▶ [Exercise brief] Repeat word for word every line of the data below, from the first through the line containing "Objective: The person", and stop there.

(Stored data entries)
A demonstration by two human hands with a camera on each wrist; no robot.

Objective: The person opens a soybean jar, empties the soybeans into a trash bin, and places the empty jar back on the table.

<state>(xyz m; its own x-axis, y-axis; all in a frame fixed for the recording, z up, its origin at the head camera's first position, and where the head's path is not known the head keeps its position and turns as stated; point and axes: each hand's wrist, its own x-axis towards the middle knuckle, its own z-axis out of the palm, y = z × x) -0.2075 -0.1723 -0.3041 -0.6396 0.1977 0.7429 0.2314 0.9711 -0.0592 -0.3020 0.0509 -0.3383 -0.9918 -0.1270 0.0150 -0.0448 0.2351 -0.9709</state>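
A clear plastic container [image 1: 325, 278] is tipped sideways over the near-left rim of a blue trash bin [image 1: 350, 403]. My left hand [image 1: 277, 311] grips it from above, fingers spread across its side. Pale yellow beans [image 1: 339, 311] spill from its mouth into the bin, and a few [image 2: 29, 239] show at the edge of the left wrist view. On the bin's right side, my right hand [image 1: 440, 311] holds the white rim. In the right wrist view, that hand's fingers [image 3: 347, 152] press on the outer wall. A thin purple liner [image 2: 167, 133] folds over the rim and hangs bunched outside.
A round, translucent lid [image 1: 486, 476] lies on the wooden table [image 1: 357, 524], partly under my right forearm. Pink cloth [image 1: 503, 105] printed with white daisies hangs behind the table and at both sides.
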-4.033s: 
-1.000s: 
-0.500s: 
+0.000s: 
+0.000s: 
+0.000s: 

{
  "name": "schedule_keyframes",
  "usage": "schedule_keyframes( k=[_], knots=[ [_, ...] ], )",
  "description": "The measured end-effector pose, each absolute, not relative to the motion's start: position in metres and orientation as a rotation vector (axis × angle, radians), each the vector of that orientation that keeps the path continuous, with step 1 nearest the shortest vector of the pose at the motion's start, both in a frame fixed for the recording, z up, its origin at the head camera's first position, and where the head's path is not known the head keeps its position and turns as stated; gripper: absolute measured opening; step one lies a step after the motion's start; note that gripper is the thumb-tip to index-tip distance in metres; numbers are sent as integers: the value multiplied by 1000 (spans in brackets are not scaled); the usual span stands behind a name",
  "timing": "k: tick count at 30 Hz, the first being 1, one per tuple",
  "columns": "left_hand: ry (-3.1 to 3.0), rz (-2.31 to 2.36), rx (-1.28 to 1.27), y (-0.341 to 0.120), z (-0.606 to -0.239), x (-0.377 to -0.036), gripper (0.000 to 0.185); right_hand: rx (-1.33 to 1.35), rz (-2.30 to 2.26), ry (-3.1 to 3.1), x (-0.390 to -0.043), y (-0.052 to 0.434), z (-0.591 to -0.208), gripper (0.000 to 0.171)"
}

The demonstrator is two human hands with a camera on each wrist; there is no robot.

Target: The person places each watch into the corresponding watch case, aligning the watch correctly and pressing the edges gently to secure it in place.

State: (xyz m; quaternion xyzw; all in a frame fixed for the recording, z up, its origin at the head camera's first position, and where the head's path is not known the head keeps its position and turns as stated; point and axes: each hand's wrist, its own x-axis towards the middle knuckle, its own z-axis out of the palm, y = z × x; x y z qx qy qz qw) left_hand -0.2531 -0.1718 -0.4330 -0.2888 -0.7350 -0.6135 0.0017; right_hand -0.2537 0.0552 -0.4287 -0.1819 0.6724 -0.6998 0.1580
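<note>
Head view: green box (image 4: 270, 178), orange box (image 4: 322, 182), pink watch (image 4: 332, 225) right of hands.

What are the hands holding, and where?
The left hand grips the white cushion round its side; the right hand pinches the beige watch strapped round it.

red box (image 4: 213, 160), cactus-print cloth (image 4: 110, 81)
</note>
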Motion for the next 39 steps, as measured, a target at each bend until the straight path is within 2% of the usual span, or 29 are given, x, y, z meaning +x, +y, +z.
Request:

▶ [Written solution]
A demonstration by two human hands with a camera on each wrist; no robot.

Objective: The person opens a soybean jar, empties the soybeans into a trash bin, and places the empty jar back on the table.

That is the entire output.